By the 1980s the word Uzi became synonymous with bullet spewing death. The gangster connotation attached the Uzi submachine gun, was also the chosen weapon of the Israeli Defense Force, as well as dozens of countries, elite miliary and police agencies. The compact weapon went through three generations, each smaller than the last, before recently ending its run. The Uzi entered the small arms consciousness in 1951.
However, three years earlier, from the ashes of Europe, a submachine gun went into service that would directly inspire the creation of the iconic Uzi. That gun was the SA- 24.
In the final years of World War II, British weapons designers made head way with a compact submachine gun in the MCEM-2. However, it would be 1947 and into 1948 when Czechoslovakian engineers refined the weapon to become the SA-24.
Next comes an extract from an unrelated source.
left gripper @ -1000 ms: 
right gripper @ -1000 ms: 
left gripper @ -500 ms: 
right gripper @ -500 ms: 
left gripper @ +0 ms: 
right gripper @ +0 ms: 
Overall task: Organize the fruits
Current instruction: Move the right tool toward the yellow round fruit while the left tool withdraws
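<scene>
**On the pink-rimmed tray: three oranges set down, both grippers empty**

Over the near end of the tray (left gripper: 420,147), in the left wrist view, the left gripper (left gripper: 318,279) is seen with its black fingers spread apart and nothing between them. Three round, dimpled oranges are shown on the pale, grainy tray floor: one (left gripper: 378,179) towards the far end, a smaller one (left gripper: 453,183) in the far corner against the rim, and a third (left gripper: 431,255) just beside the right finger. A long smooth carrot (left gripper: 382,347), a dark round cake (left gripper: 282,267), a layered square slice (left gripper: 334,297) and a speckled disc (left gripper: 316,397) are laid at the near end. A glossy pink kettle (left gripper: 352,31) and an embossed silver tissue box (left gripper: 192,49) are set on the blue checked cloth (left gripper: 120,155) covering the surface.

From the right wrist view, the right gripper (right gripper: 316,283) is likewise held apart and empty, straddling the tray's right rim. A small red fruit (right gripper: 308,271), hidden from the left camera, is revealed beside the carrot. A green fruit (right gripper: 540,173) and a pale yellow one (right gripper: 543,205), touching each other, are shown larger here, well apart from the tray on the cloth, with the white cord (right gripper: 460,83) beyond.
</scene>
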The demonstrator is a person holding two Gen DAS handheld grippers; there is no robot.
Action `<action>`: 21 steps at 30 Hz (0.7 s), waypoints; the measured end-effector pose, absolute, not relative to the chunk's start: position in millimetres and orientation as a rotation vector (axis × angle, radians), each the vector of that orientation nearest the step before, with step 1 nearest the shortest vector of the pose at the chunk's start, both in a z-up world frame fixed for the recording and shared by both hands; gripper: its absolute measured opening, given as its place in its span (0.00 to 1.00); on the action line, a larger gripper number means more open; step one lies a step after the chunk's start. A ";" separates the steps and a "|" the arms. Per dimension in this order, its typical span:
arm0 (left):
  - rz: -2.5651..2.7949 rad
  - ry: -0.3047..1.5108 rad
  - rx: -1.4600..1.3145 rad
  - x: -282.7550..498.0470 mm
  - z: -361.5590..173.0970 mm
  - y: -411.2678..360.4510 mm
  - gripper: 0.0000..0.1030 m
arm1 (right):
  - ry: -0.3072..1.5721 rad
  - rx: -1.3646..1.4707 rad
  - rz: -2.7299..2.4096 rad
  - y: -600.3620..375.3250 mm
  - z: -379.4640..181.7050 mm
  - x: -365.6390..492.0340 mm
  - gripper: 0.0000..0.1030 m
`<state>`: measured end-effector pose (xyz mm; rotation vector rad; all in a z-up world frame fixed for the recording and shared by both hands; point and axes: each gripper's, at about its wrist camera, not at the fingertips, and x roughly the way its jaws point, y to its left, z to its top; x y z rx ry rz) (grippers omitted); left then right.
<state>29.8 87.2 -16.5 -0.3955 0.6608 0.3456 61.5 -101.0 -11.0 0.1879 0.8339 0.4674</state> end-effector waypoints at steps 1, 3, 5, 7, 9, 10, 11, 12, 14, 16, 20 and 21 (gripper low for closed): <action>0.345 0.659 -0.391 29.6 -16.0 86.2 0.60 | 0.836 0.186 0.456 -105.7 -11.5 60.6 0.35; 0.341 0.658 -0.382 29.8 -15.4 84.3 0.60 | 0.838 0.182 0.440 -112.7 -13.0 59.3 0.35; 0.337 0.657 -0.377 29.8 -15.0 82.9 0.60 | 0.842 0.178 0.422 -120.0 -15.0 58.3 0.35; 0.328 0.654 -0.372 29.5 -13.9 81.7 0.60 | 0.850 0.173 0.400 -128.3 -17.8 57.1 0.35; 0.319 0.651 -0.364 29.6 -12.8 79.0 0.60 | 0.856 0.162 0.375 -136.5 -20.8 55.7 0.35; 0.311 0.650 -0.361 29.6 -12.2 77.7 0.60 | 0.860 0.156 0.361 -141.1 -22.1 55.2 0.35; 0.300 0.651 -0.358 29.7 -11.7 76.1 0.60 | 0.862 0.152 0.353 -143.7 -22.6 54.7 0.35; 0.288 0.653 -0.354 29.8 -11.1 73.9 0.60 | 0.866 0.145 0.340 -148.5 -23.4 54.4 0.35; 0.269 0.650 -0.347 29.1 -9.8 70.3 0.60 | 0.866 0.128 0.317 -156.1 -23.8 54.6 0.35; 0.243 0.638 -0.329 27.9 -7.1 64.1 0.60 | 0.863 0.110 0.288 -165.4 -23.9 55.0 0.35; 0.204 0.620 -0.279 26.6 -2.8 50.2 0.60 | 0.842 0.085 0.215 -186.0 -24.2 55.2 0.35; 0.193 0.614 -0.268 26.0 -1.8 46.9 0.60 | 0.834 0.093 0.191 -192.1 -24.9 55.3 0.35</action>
The SA-24 has the classic submachine gun silhouette to many small arms novices- a magazine inside the grip, the simple outline and skeleton folding stock. But the SA-24 was the first select fire, pistol caliber, weapon that effectively utilized the telescoping bolt. And it would be the compact envelope, faciliated by the telescoping bolt, that would help make the later Uzi possible.
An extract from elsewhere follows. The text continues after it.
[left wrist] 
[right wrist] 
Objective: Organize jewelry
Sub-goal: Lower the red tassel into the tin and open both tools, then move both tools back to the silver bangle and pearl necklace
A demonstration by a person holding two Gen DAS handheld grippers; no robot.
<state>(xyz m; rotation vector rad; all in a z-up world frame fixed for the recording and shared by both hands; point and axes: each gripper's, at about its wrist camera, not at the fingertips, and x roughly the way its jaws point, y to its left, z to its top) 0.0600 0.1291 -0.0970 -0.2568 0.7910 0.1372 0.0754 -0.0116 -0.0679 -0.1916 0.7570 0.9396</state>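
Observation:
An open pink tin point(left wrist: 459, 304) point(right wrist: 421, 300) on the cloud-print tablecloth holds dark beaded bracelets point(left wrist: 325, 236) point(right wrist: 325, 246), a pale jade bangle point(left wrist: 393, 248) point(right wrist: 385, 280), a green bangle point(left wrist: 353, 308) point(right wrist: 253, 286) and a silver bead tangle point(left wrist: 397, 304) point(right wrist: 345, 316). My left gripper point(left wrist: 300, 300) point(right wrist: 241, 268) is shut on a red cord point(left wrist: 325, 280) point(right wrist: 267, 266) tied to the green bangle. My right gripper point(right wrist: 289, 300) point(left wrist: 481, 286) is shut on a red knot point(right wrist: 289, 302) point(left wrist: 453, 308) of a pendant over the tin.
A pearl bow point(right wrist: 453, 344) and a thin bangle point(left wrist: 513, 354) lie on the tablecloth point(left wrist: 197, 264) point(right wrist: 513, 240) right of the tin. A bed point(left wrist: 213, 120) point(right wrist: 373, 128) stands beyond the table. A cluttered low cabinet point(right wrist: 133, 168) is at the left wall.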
Czech engineers utilized the telescoping bolt in the test SA-447, the fourth version of the gun put through its paces in 1947. With the final refinements, the experimental SA-447 would become the SA-24, chambered in 7.62mm pistol and 9mm Luger, with later generations moving away from the original wooden fixed stock in favor of the metal folding stock.
Back to the telescoping bolt of the SA-24. It is essentially a bolt that partially shrouds the end of the barrel inside the weapon receiver. The bolt, instead of sitting on the breach, extends over it. This space saving design allows the rear half of the bolt to sit over the magazine well. And in the small pistol caliber, the magazine can be fed through the grip like a auto-loading handgun, creating an overall compact weapon with larger mass in the bolt and robust recoil control.
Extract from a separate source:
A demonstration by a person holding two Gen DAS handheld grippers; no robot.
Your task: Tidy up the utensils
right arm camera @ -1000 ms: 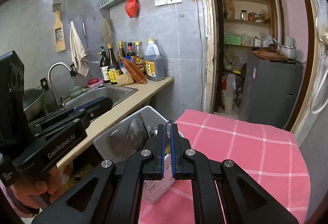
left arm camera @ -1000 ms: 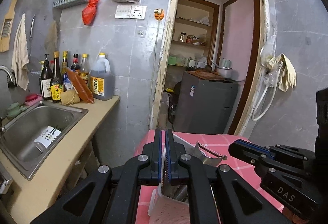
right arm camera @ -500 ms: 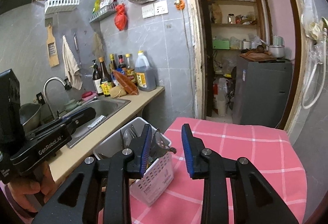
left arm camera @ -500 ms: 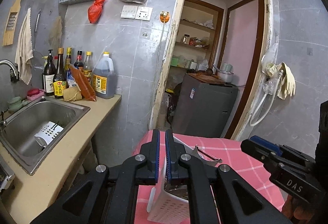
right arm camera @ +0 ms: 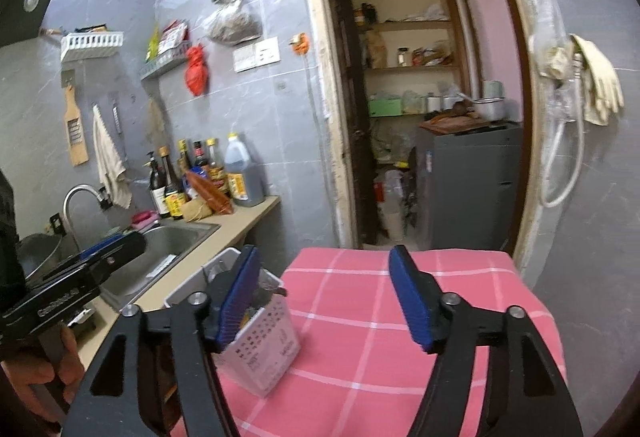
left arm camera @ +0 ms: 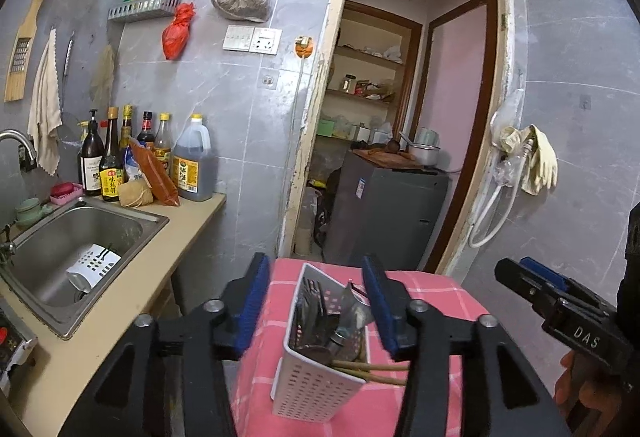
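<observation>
In the right wrist view, the near finger (right arm camera: 236, 301) of the right gripper hides most of the utensil caddy's (right arm camera: 272, 353) contents, the bottle labels (right arm camera: 176, 203) are too small to read, and the lower picture edge cuts off the pink-checked worktop (right arm camera: 360, 357).

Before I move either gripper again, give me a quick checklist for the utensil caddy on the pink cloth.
1. Left gripper clear of the white utensil caddy: ok, jaws opening, blue pads apart on either side of it, not pressing.
2. Right gripper empty: ok, jaws opening, only the pink checked tablecloth between them.
3. Caddy upright: ok, standing on the cloth.
4. Caddy safely inboard: not ok, it sits near the cloth's edge on the counter side.
5. Utensils contained: not ok, the chopsticks poke out over the rim.
6. Stray utensils left on the cloth: cannot tell, part of it is hidden behind the grippers.
</observation>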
The SA-24, like the later Uzi, would fire from an open bolt, with the bolt locked to the rear and released with a trigger pull. It would cycle upon firing the round, recoiling back and remaining to the rear until the trigger is pulled again. While reducing the accuracy of the weapon, the open bolt is famous for reliability in weapons in adverse conditions.
While lacking the popular notoriety of the Uzi, the SA-24 was a popular submachine gun for just over two decades. In fact, it's widely believed that small numbers of SA-24's channeled to fighters during the Israeli War of Independence in 1948 gave Uzi's designer, Uziel Gal a jump start in his weapon.
Come 1968, the SA-24 was deemed obsolete in Czechoslovakia , entering a secondary phase of its life around the world. And the Uzi by 1968 was just hitting its stride as one of the most popular small arms in history.